要弄明白这个,其实只需看明白hashMap中的put方法即可, hashMap的插入是首先根据hash与indexForde得到散列表的位置,再才会去遍历table[i]是否有
相等元素。{object 对象 的 == 操作符默认为地址比较 }。所以要想作为hashMap的 KEY,必须注意其hashcode与equals方法, 并且equals相等的两个对象其hashcode一定要相等
/**
* Associates the specified value with the specified key in this map.
* If the map previously contained a mapping for the key, the old
* value is replaced.
*
* @param key key with which the specified value is to be associated
* @param value value to be associated with the specified key
* @return the previous value associated with <tt>key</tt>, or
* <tt>null</tt> if there was no mapping for <tt>key</tt>.

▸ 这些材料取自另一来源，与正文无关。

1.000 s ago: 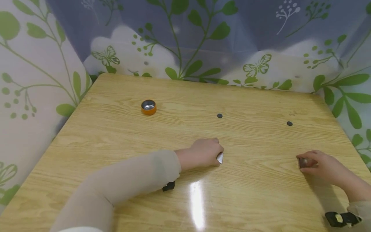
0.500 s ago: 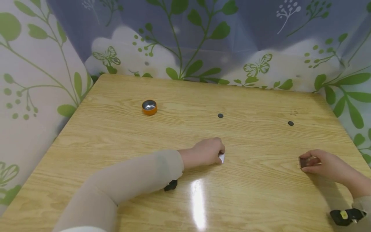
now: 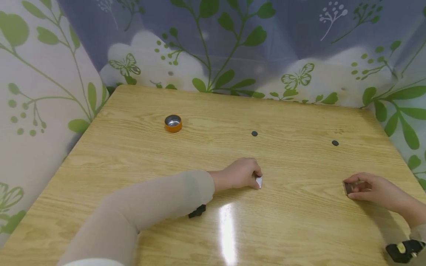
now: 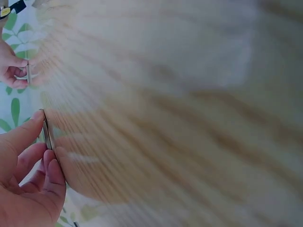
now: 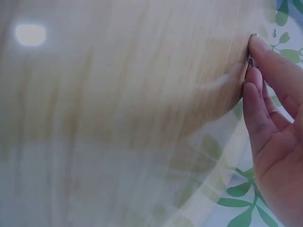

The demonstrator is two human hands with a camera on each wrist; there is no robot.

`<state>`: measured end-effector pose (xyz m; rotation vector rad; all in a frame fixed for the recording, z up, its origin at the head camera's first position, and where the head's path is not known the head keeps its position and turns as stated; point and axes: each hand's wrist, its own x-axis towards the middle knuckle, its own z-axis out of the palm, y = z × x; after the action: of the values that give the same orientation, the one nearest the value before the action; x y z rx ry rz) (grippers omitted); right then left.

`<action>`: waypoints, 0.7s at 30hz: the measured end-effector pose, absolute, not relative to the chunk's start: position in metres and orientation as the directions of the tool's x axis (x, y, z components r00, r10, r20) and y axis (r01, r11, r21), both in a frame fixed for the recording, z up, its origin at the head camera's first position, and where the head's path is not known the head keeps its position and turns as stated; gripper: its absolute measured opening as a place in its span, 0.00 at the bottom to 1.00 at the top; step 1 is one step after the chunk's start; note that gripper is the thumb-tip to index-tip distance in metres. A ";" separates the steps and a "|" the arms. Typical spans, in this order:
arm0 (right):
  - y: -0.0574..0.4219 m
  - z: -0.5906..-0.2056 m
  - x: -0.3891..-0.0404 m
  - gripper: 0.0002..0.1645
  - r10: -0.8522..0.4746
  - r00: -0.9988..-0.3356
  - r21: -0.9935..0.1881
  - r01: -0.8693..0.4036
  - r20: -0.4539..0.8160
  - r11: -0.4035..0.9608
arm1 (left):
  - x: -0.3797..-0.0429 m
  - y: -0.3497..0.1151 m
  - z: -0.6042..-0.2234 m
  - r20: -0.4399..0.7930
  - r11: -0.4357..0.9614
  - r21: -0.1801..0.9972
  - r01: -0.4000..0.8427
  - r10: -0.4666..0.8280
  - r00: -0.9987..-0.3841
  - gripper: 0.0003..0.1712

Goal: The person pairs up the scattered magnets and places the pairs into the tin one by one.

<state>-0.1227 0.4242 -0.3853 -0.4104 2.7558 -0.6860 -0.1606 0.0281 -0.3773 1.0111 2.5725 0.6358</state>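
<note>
Near the middle of the table, my left hand (image 3: 241,173) pinches a small flat silvery-white piece (image 3: 259,181) between thumb and fingertips. In the left wrist view this piece (image 4: 47,133) appears edge-on, thin and metallic, standing upright close to the tabletop. Over on the right, my right hand (image 3: 376,190) grips a similar small flat piece (image 3: 347,187), whose dark brownish face shows in the head view. The right wrist view has only a sliver of that piece (image 5: 251,62), with the fingers covering most of it. A wide gap separates the two pieces.
Beyond the hands lie two small dark discs, one near the centre (image 3: 254,133) and one to the right (image 3: 335,143). A small orange round bowl (image 3: 173,127) with a metallic inside stands at the back left. Leaf-patterned fabric (image 3: 229,44) hangs behind the wooden table (image 3: 133,155).
My left hand has shifted slightly to the right with its piece. The right hand keeps its grip almost in place. The whole head view has drifted a little.
</note>
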 end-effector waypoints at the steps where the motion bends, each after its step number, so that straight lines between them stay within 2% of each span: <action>1: 0.423 -0.385 -0.123 0.24 -0.329 -0.922 -0.490 -0.196 -0.203 0.850 | -0.161 0.029 -0.378 -0.120 0.656 0.503 0.563 0.698 -0.706 0.20; 16: 0.419 -0.382 -0.123 0.24 -0.332 -0.916 -0.514 -0.179 -0.223 0.839 | -0.159 0.033 -0.376 -0.167 0.697 0.508 0.506 0.656 -0.736 0.18; 21: 0.417 -0.384 -0.124 0.25 -0.357 -0.918 -0.510 -0.226 -0.174 0.830 | -0.158 0.035 -0.377 -0.166 0.697 0.512 0.502 0.653 -0.739 0.18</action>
<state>-0.1242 0.4174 -0.3842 -0.4464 2.7498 -0.7194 -0.1580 0.0349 -0.3768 0.9064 2.5722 0.6326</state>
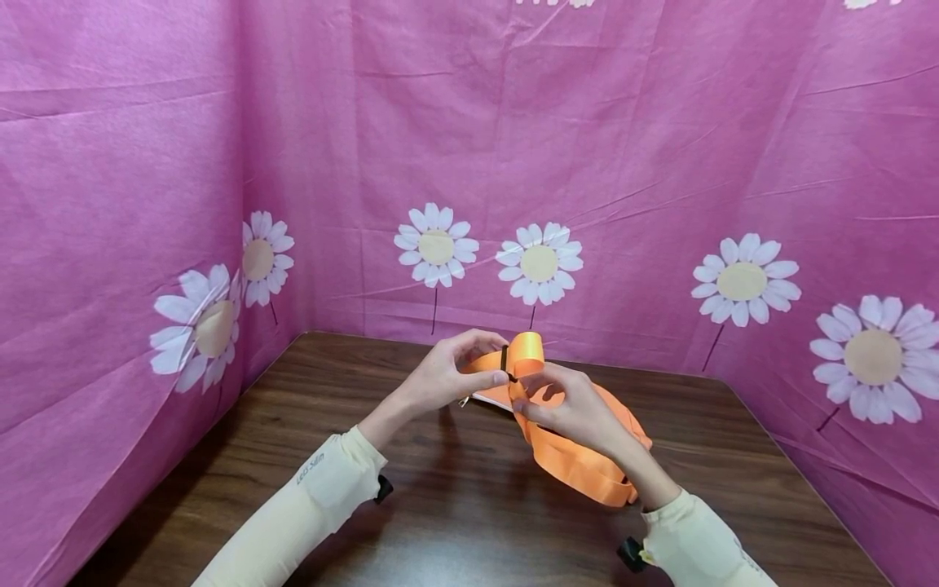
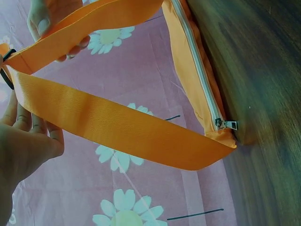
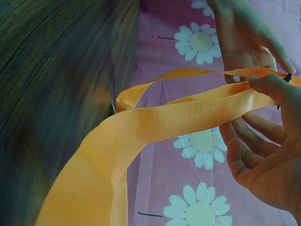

* (A <tt>null</tt> return can also indicate that the map
* previously associated <tt>null</tt> with <tt>key</tt>.)
*/
public V put(K key, V value) {
if (table == EMPTY_TABLE) {
inflateTable(threshold);
}
if (key == null)
return putForNullKey(value);
int hash = hash(key);
int i = indexFor(hash, table.length);
for (Entry<K,V> e = table[i]; e != null; e = e.next) {
Object k;
if (e.hash == hash && ((k = e.key) == key || key.equals(k))) {
V oldValue = e.value;
e.value = value;
e.recordAccess(this);
return oldValue;
}
}
modCount++;
addEntry(hash, key, value, i);
return null;
}
2。hashmap什么时候扩容,是扩充table, 还是扩充链表entry?
当table的使用率超过一定阈值时就扩充table, 处理hash冲突时扩充entry. 结合上段代码
/**
* Adds a new entry with the specified key, value and hash code to
* the specified bucket. It is the responsibility of this
* method to resize the table if appropriate.
*
* Subclass overrides this to alter the behavior of put method.
*/
void addEntry(int hash, K key, V value, int bucketIndex) {
if ((size >= threshold) && (null != table[bucketIndex])) {
resize(2 * table.length);
hash = (null != key) ? hash(key) : 0;
bucketIndex = indexFor(hash, table.length);
}
createEntry(hash, key, value, bucketIndex);
}
/**
* Like addEntry except that this version is used when creating entries
* as part of Map construction or "pseudo-construction" (cloning,
* deserialization). This version needn't worry about resizing the table.
*
* Subclass overrides this to alter the behavior of HashMap(Map),
* clone, and readObject.
*/
void createEntry(int hash, K key, V value, int bucketIndex) {
Entry<K,V> e = table[bucketIndex];
table[bucketIndex] = new Entry<>(hash, key, value, e);
size++;
}
3,何处对于threshold的做初始化操作?
很让人意外,对于HashMap<XX, XX> x = new HashMap<XX, XX>这种构造情况下是在第一次put元素时做的初始化操作时调用inflateTable方法初始化threshold。
/**
* Constructs an empty <tt>HashMap</tt> with the specified initial
* capacity and load factor.
*
* @param initialCapacity the initial capacity
* @param loadFactor the load factor
* @throws IllegalArgumentException if the initial capacity is negative
* or the load factor is nonpositive
*/
public HashMap(int initialCapacity, float loadFactor) {
if (initialCapacity < 0)
throw new IllegalArgumentException("Illegal initial capacity: " +
initialCapacity);
if (initialCapacity > MAXIMUM_CAPACITY)
initialCapacity = MAXIMUM_CAPACITY;
if (loadFactor <= 0 || Float.isNaN(loadFactor))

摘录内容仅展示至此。